Classic Chicken Parm

Whether you call it Chicken Parmesan or Chicken Parmigiana, this is classic is always everyone’s favorite. Most recipes suggest using chicken breasts, I make mine with skinless, boneless chicken thighs. I find them more moist and flavorful.

Classic Chicken Parm
Skinless, boneless chicken thighs, breaded and fried into a crisp, golden brown cutlet, topped with a rich tomato sauce, parmigiano-reggiano and grated mozzarella, baked and then a quick turn under the broiler to finish the cheese, makes a dish that's super easy and always a pleaser.
Equipment
- meat hammer, baking sheet
Ingredients
- 4 chicken thighs - skinless and boneless
- salt and pepper - to taste
- 2 eggs
- 2 cups bread crumbs - panko or I like Progresso Italian Seasoned Bread Crumbs
- ¼ cup all purpose flour
- ½ cup olive oil - for frying
- 1 cup tomato sauce - either my recipe here, or your favorite bottled sauce
- ½ cup parmigiano-reggiano - grated
- ½ cup mozzarella - grated
- ¼ cup provolone - grated
- ¼ cup fresh basil - chopped
Instructions
- Preheat the oven to 450° F (230° C)
- Put each thigh on a cutting board between two sheets of heavy plastic wrap and pound them into ¼" thick cutlets.
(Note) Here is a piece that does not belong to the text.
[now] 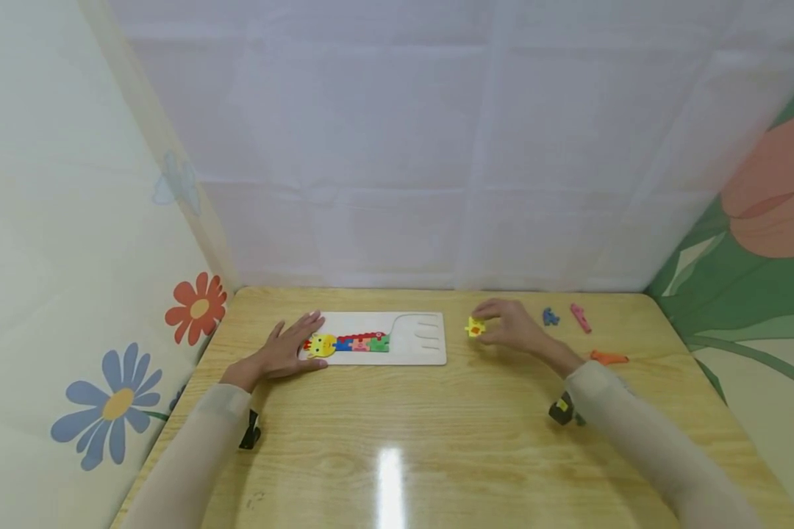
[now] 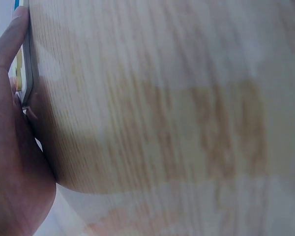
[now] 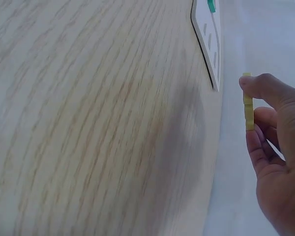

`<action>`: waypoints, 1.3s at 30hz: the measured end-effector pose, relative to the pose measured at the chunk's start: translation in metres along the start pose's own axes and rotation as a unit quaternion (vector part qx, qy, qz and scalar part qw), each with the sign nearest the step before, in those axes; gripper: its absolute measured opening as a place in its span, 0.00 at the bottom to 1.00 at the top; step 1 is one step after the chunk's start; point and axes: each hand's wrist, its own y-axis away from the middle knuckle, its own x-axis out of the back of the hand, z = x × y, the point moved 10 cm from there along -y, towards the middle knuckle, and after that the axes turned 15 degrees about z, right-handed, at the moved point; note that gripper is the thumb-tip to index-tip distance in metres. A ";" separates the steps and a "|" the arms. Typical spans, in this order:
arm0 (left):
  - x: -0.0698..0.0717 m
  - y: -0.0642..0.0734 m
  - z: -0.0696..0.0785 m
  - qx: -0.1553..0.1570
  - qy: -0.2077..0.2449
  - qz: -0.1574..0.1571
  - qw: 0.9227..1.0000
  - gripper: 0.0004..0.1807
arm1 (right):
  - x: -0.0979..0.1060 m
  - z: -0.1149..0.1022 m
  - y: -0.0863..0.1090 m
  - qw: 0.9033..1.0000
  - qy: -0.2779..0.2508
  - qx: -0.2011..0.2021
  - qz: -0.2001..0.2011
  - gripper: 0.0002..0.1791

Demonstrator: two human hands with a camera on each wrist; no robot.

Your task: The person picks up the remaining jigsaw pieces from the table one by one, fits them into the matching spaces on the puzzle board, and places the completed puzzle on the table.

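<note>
Nearest on the wooden surface (image 1: 331, 441), a streak of light shows at the middle, and on the right, just past the sleeve, lies an orange puzzle piece (image 1: 607, 357). Further in, left of the middle, is the white puzzle board (image 1: 403, 339), judged to be about half filled: the yellow giraffe head (image 1: 320, 345) sits at its left end, followed by the blue neck piece (image 1: 343, 344), the pinkish-red one (image 1: 361, 344) and the green one (image 1: 379, 343), while the right part shows only the recess with its leg-shaped ridges. Of the hands, the left hand (image 1: 283, 351) rests spread over the board's left end, thumb along the near edge, fingers by the far edge, steadying it, it seems, rather than clenching. The right hand (image 1: 512, 327) pinches a yellow piece (image 1: 474, 328) between thumb and curled fingers, off the surface, near the board's right end but not touching it. Slightly farther, to the right, lie a small blue piece (image 1: 551, 317) and a pink piece (image 1: 580, 318), so these and the orange one appear left to place. A white sheet (image 1: 370, 162) hangs behind.
</note>
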 end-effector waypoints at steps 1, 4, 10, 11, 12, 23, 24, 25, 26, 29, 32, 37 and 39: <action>0.000 0.000 0.000 0.000 0.000 0.001 1.000 0.59 | -0.002 -0.001 0.000 1.000 -0.002 0.002 0.000 0.23; 0.000 0.000 -0.001 0.000 0.002 0.002 1.000 0.59 | -0.006 -0.006 -0.001 1.000 -0.003 0.017 0.002 0.24; -0.001 0.000 -0.001 -0.001 0.004 0.003 1.000 0.59 | -0.015 -0.015 0.000 0.999 -0.012 0.031 -0.001 0.24; -0.001 0.000 -0.001 0.000 0.004 0.002 1.000 0.59 | -0.017 -0.016 0.000 1.000 -0.012 0.029 -0.003 0.24; -0.001 0.000 -0.001 0.000 0.004 0.003 1.000 0.59 | -0.019 -0.016 0.000 1.000 -0.013 0.027 -0.004 0.24; -0.001 0.000 -0.001 0.000 0.004 0.001 1.000 0.60 | -0.038 -0.021 -0.003 1.000 -0.020 0.021 -0.008 0.24; -0.001 0.000 -0.002 0.001 0.004 0.001 1.000 0.60 | -0.039 -0.022 -0.004 1.000 -0.018 0.020 -0.008 0.24; -0.001 -0.001 -0.002 0.001 0.003 0.001 1.000 0.60 | -0.040 -0.023 -0.004 1.000 -0.017 0.019 -0.009 0.24; -0.001 -0.001 -0.002 0.001 0.004 0.001 1.000 0.60 | -0.041 -0.024 -0.004 1.000 -0.017 0.020 -0.008 0.24; -0.001 -0.001 -0.002 0.002 0.004 0.002 1.000 0.60 | -0.043 -0.029 -0.006 0.999 -0.021 0.034 -0.004 0.24; -0.001 -0.001 -0.003 0.001 0.002 0.004 1.000 0.59 | -0.046 -0.034 -0.006 0.998 -0.033 0.046 0.000 0.24; -0.002 -0.001 -0.003 -0.001 0.003 0.008 1.000 0.59 | -0.052 -0.036 -0.008 0.998 -0.039 0.047 0.005 0.24; -0.003 -0.001 -0.003 -0.001 0.004 0.008 1.000 0.59 | -0.054 -0.038 -0.008 0.998 -0.034 0.053 0.011 0.25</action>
Pound one side then flip and finish pounding the other side. Lift the wrap and season with salt and freshly ground pepper. Re-wrap and set aside.
- Put the flour on a dinner plate.
- Mix the parmagiano-reggiano with the bread crumbs on a dinner plate and set aside.
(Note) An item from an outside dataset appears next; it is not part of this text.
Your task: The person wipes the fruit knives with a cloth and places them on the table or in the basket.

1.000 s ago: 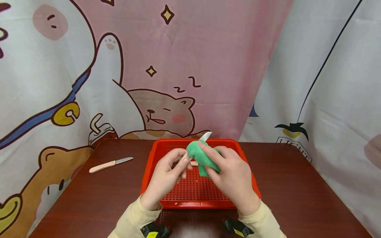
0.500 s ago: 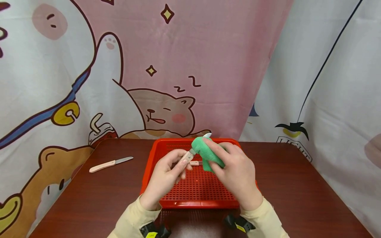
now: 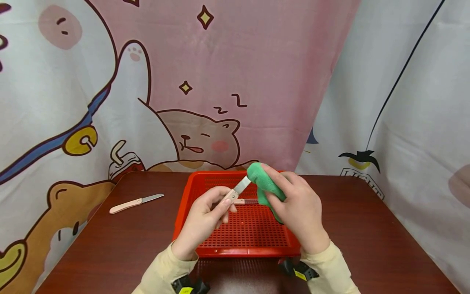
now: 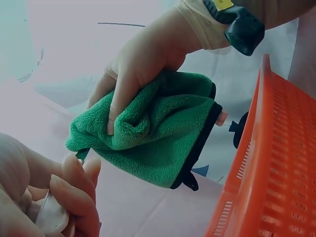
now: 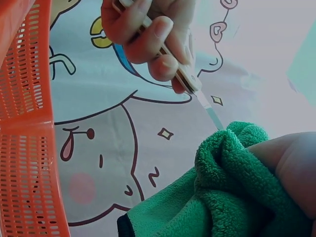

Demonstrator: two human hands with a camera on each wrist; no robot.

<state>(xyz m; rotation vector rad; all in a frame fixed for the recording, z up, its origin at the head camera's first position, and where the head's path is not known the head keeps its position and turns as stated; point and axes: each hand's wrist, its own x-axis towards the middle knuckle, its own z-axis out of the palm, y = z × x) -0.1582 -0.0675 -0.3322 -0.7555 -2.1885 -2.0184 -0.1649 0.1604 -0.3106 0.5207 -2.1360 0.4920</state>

- Lightly beat eggs in a shallow bowl and set aside.
- Pat dry each cutlet, dredge in the flour until completely coating both sides. This dries the surface so the breading will stick.
- Dip flour coated cutlets into the beaten eggs. Transfer them to the breadcrumb mixture, pressing the crumbs into both sides. Set aside for 15 minutes.
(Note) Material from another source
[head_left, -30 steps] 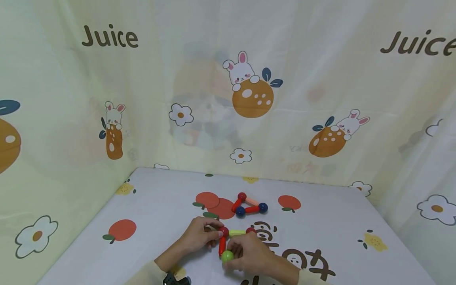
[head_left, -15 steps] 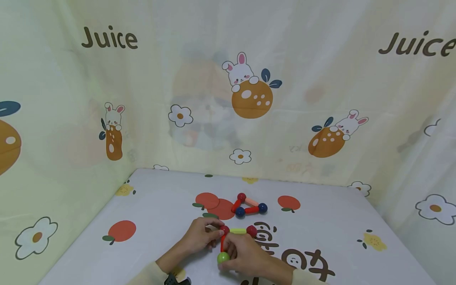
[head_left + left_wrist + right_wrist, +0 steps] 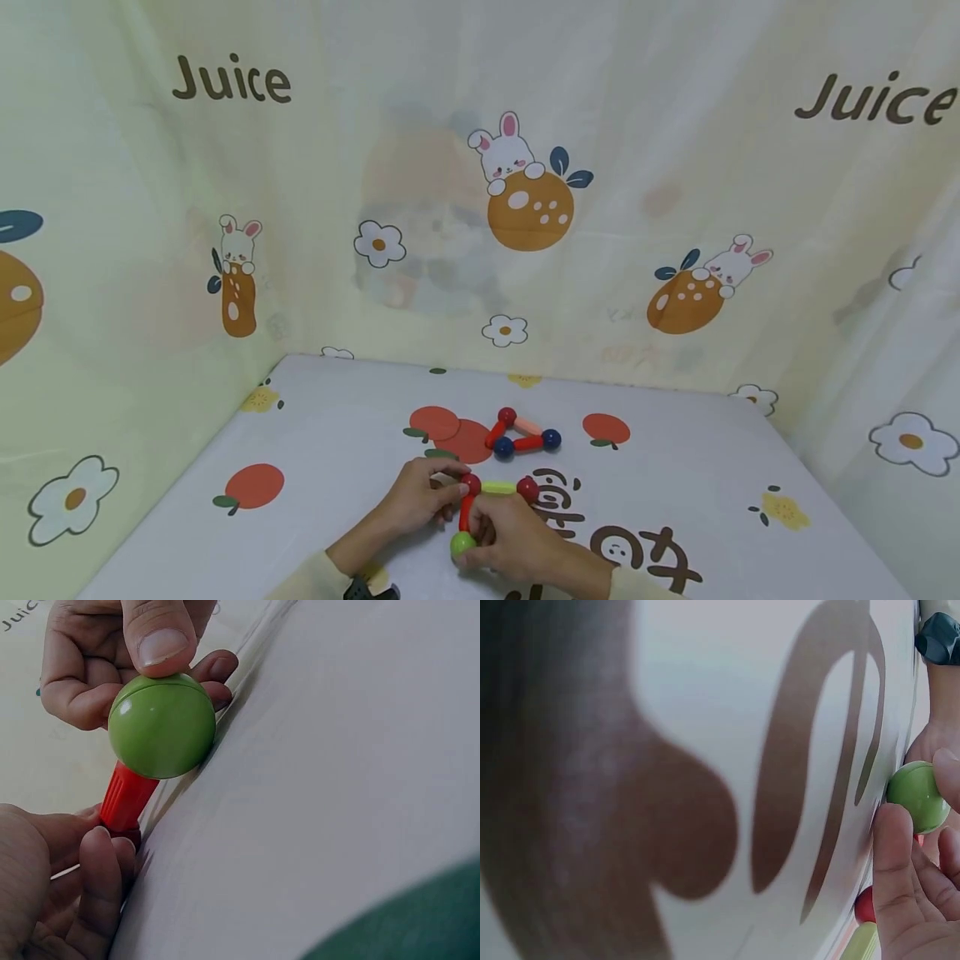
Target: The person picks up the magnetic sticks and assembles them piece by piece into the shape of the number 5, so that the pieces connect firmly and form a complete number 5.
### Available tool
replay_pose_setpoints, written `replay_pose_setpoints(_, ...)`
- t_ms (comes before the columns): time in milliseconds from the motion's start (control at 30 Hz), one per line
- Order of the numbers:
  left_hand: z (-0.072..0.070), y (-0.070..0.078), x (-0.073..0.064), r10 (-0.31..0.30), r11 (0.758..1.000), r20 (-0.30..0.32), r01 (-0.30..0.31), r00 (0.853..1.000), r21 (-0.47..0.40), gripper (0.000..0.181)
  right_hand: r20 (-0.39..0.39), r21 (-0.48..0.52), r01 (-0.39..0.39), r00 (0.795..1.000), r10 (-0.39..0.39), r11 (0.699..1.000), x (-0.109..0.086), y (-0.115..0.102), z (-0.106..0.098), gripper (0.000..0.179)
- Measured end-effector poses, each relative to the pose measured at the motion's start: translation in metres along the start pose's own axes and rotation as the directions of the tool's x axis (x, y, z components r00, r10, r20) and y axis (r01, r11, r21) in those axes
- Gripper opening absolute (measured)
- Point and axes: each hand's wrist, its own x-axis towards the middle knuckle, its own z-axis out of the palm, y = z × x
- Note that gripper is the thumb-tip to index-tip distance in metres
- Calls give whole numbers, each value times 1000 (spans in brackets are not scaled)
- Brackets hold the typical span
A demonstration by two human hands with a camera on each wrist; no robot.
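Note:
In the head view my left hand pinches a red ball, the corner of a magnetic ball-and-rod piece. A red rod runs from this ball toward the person, and a yellow-green rod leads right to a second red ball. My right hand holds a green ball between thumb and fingers at the red rod's near end. The left wrist view has the green ball touching the red rod. Right-hand fingers partly cover the green ball in the right wrist view.
Farther back lies a joined shape of red and pink rods with a red ball and two dark blue balls. A printed white cloth covers the table, and patterned curtains rise behind and at both sides.
My right hand has shifted left with the green ball, which now sits in line with the red rod's near end. My left hand has stayed at the red corner ball.

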Motion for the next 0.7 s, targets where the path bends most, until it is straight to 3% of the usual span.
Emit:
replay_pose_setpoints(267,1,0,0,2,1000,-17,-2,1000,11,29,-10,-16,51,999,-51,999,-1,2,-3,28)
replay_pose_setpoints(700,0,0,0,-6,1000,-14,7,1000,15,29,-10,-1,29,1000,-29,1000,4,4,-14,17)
- Heat 1 cup of olive oil in a large skillet on medium heat until it begins to shimmer. Cook chicken until golden, about two minutes each side. The chicken will finish cooking in the oven.
- Place chicken in a baking dish or pan top with ¼ cup of the sauce. Layer each cutlet with equal amounts of mozzarella cheese, fresh basil and provolone cheese. Sprinkle 1 to 2 tablespoon of the parmagiana-reggiano on top and drizzle with the olive oil.
- Bake in the preheated oven until the cheese is brown and bubbly and the chicken has an internal temperature of 165°, 15 to 20 minutes.
- If the chicken seem done, but the cheese isn't browned enough, a minute under the broiler should give it that slight cheese char.